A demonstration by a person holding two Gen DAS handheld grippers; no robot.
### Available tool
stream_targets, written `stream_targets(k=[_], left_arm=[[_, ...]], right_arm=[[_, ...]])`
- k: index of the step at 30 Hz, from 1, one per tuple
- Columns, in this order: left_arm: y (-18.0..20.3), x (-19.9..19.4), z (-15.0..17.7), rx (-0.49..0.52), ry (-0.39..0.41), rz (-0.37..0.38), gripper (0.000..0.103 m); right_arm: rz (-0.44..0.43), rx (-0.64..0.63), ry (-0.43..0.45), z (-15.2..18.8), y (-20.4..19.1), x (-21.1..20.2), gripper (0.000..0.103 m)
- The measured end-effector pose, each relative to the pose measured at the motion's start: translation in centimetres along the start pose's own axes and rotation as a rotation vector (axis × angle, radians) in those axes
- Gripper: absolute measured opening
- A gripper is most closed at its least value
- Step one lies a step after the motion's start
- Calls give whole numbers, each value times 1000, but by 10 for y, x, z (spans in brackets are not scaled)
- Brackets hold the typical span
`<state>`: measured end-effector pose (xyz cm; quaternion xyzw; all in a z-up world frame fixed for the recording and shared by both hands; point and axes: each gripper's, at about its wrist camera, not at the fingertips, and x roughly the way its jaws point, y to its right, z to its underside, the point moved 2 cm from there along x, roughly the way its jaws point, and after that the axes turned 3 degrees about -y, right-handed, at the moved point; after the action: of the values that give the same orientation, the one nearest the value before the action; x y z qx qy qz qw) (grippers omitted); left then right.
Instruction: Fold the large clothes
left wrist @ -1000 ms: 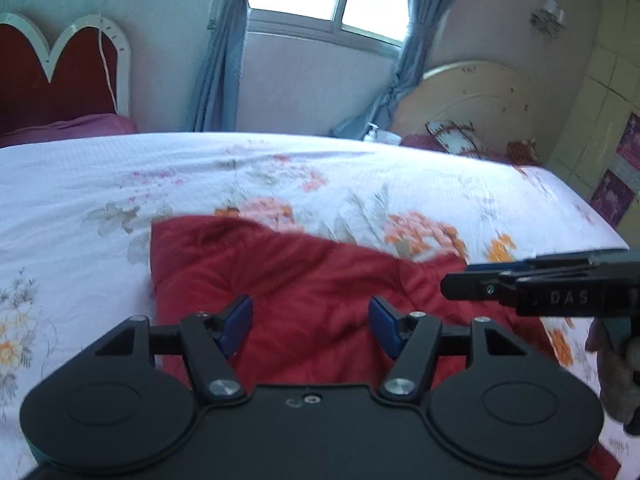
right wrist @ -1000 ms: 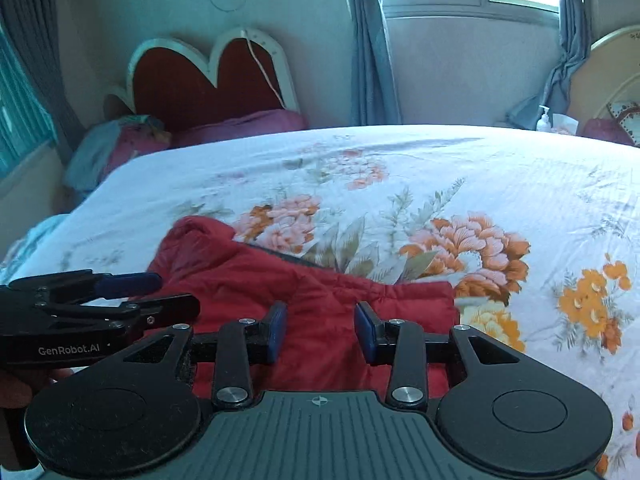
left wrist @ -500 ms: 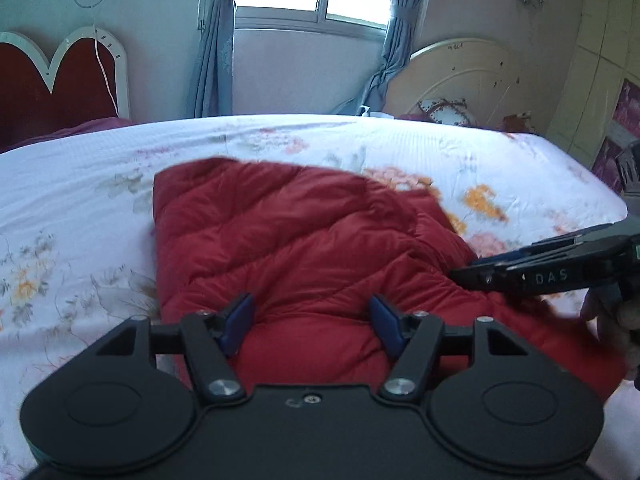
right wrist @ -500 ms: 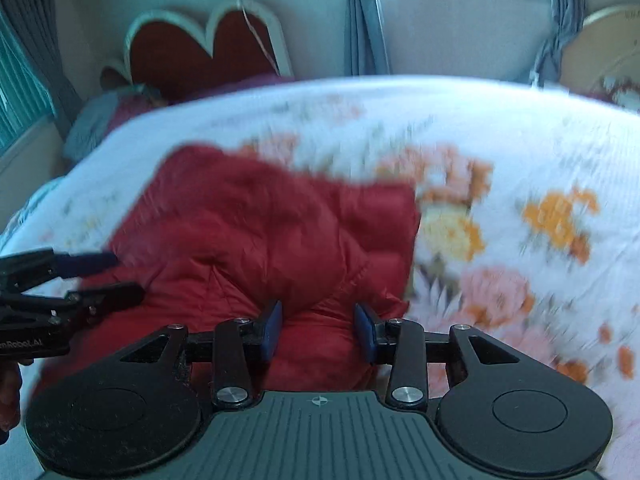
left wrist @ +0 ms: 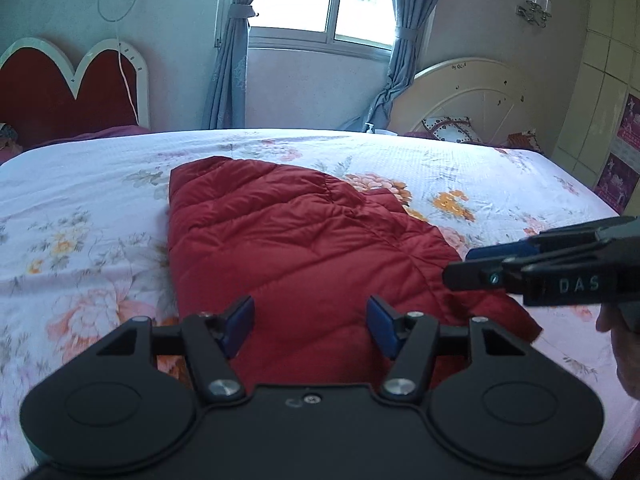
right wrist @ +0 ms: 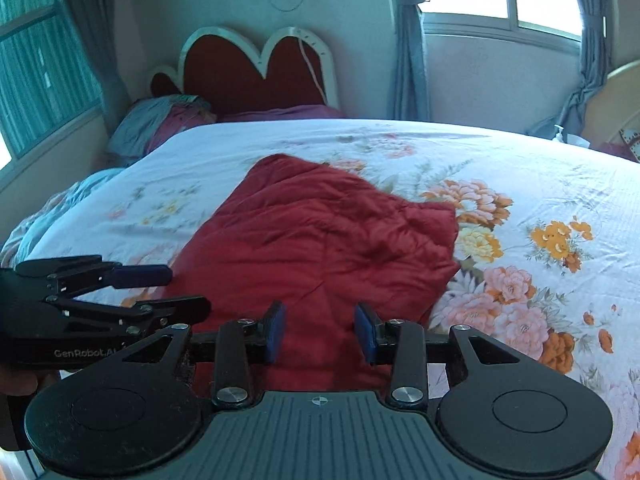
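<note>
Red quilted jacket [left wrist: 304, 248] lies folded over on the floral bedspread [left wrist: 80, 216], near the bed's middle, so one fold looks done and the next likely calls for gripping a near edge. The left gripper [left wrist: 310, 322] has just narrowed its jaws a little, nothing between them; the right gripper [right wrist: 320, 330] also stands apart, empty. Readable writing: "DAS" and "GenRobot.AI".

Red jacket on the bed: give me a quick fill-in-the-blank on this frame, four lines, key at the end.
1. The quilted jacket is ____ in colour.
2. It lies on a bedspread printed with ____.
3. Both the left gripper and the right gripper have ____ jaws with nothing between the pads.
4. The headboard is shaped like a ____.

Missing words: red; flowers; open; heart
</note>
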<state>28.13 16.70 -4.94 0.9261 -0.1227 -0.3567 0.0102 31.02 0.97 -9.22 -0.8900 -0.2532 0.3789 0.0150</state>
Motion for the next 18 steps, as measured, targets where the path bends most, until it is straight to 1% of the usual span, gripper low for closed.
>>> stream_targets(k=[2,4,5,6,9,11,15,18], left_arm=[[3,-4,8,-11,-4,-14,60],[3,0,16,-18,-28,-30,60],[3,4,20,-18,-37,-41,62],[1,7,24,-20,-42,-46,64],[-1,12,31,-21,-49,-67,64],[0,7,30,-20,-46,-75,63],[0,-6,35,-39,-39,-75,63],[-1,-5,43,-49,-55,-85,64]], right_arm=[[1,-14,-15,9,-6,1,39],[9,-28,-42,17,-7,8,39],[13,-29,-57,21,-8,11,39],[16,-29,-73,26,-6,18,39],[6,-4,-101,35,0,26,39],[5,6,-104,35,2,24,39],[10,-18,-88,39,-1,12,39],[15,-4,-112,45,1,19,39]])
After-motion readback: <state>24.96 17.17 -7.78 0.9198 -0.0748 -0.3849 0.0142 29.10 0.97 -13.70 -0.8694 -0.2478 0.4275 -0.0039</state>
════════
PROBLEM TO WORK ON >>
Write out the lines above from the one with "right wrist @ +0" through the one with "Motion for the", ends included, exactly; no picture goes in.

RESULT OF THE TASK >>
right wrist @ +0 ms: 
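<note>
Red quilted jacket [left wrist: 304, 248] lies folded over on the floral bedspread [left wrist: 80, 216], near the bed's middle, so one fold looks done and the next likely calls for gripping a near edge. The left gripper [left wrist: 310, 322] has just narrowed its jaws a little, nothing between them; the right gripper [right wrist: 320, 330] also stands apart, empty. Readable writing: "DAS" and "GenRobot.AI".

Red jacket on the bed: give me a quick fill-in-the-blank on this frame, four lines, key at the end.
1. The quilted jacket is ____ in colour.
2. It lies on a bedspread printed with ____.
3. Both the left gripper and the right gripper have ____ jaws with nothing between the pads.
4. The headboard is shaped like a ____.

Missing words: red; flowers; open; heart
</note>
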<state>28.13 16.70 -4.94 0.9261 -0.1227 -0.3567 0.0102 31.02 0.97 -9.22 -0.8900 -0.2532 0.3789 0.0150</state>
Motion for the next 18 steps, as measured, targets where the path bends most, until it is straight to 1% of the usual span, gripper low for closed.

Output for the exercise is complete.